Start of Stored data

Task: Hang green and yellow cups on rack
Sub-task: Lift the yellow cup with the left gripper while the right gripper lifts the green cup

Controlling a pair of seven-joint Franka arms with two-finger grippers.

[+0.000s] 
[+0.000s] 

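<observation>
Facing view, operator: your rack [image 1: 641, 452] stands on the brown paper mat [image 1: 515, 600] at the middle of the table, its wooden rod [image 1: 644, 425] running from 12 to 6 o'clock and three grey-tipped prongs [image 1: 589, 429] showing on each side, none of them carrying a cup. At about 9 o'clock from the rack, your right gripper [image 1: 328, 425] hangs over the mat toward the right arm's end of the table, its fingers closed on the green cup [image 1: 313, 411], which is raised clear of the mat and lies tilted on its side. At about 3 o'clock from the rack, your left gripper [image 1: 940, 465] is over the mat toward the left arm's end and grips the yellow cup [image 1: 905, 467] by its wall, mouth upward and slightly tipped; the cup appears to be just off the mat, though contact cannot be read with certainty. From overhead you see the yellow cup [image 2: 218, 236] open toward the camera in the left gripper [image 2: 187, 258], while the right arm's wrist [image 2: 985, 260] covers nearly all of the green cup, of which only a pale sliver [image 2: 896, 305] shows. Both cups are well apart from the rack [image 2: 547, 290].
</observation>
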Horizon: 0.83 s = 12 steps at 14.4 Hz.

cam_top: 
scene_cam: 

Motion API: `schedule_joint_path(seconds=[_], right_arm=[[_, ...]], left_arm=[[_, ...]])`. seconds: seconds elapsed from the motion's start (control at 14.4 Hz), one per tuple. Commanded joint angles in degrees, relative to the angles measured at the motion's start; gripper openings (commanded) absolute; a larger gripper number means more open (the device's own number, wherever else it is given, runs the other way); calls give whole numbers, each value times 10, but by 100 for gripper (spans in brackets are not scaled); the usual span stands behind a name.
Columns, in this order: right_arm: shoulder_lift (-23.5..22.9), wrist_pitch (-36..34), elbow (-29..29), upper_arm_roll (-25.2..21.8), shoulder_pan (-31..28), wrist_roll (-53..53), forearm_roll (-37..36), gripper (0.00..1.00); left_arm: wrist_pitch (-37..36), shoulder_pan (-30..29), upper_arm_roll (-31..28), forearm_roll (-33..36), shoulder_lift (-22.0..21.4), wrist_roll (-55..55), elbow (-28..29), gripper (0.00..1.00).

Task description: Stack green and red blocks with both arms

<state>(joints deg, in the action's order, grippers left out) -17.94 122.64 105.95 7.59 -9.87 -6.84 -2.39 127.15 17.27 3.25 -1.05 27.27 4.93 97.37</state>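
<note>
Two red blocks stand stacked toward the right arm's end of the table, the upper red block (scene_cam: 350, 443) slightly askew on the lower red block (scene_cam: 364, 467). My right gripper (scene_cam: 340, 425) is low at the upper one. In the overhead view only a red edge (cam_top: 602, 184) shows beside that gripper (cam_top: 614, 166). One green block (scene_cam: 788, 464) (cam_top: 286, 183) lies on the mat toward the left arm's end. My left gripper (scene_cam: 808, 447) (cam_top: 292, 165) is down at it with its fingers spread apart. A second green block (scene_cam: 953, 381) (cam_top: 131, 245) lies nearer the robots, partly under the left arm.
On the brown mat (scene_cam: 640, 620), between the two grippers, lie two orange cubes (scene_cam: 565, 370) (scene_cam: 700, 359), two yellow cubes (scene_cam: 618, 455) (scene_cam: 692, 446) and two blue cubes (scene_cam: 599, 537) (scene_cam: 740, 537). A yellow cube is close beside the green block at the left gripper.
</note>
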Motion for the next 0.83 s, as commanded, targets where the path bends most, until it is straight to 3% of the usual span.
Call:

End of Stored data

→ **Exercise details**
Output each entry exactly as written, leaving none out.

→ **The answer**
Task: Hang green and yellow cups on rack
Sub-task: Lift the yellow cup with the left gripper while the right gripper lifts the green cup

Controlling a pair of seven-joint Franka arms with two-finger grippers.

[+0.000s] 
[+0.000s] 

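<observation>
Facing view, operator: your rack [image 1: 641, 452] stands on the brown paper mat [image 1: 515, 600] at the middle of the table, its wooden rod [image 1: 644, 425] running from 12 to 6 o'clock and three grey-tipped prongs [image 1: 589, 429] showing on each side, none of them carrying a cup. At about 9 o'clock from the rack, your right gripper [image 1: 328, 425] hangs over the mat toward the right arm's end of the table, its fingers closed on the green cup [image 1: 313, 411], which is raised clear of the mat and lies tilted on its side. At about 3 o'clock from the rack, your left gripper [image 1: 940, 465] is over the mat toward the left arm's end and grips the yellow cup [image 1: 905, 467] by its wall, mouth upward and slightly tipped; the cup appears to be just off the mat, though contact cannot be read with certainty. From overhead you see the yellow cup [image 2: 218, 236] open toward the camera in the left gripper [image 2: 187, 258], while the right arm's wrist [image 2: 985, 260] covers nearly all of the green cup, of which only a pale sliver [image 2: 896, 305] shows. Both cups are well apart from the rack [image 2: 547, 290].
</observation>
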Horizon: 0.83 s = 12 steps at 14.4 Hz.

cam_top: 
scene_cam: 

Motion API: `schedule_joint_path(seconds=[_], right_arm=[[_, ...]], left_arm=[[_, ...]])`. seconds: seconds elapsed from the motion's start (control at 14.4 Hz), one per tuple. Commanded joint angles in degrees, relative to the angles measured at the motion's start; gripper openings (commanded) absolute; a larger gripper number means more open (the device's own number, wherever else it is given, runs the other way); calls give whole numbers, each value times 10, but by 100 for gripper (spans in brackets are not scaled); the usual span stands behind a name.
Columns, in this order: right_arm: shoulder_lift (-23.5..22.9), wrist_pitch (-36..34), elbow (-29..29), upper_arm_roll (-25.2..21.8), shoulder_pan (-31..28), wrist_roll (-53..53), forearm_roll (-37..36), gripper (0.00..1.00); left_arm: wrist_pitch (-37..36), shoulder_pan (-30..29), upper_arm_roll (-31..28), forearm_roll (-33..36), shoulder_lift (-22.0..21.4), wrist_roll (-55..55), elbow (-28..29), gripper (0.00..1.00).

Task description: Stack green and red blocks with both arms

<state>(joints deg, in the action's order, grippers left out) -17.94 122.64 105.95 7.59 -9.87 -6.84 -2.39 127.15 17.27 3.25 -1.05 27.27 4.93 97.37</state>
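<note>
Two red blocks stand stacked toward the right arm's end of the table, the upper red block (scene_cam: 350, 443) slightly askew on the lower red block (scene_cam: 364, 467). My right gripper (scene_cam: 340, 425) is low at the upper one. In the overhead view only a red edge (cam_top: 602, 184) shows beside that gripper (cam_top: 614, 166). One green block (scene_cam: 788, 464) (cam_top: 286, 183) lies on the mat toward the left arm's end. My left gripper (scene_cam: 808, 447) (cam_top: 292, 165) is down at it with its fingers spread apart. A second green block (scene_cam: 953, 381) (cam_top: 131, 245) lies nearer the robots, partly under the left arm.
On the brown mat (scene_cam: 640, 620), between the two grippers, lie two orange cubes (scene_cam: 565, 370) (scene_cam: 700, 359), two yellow cubes (scene_cam: 618, 455) (scene_cam: 692, 446) and two blue cubes (scene_cam: 599, 537) (scene_cam: 740, 537). A yellow cube is close beside the green block at the left gripper.
</note>
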Motion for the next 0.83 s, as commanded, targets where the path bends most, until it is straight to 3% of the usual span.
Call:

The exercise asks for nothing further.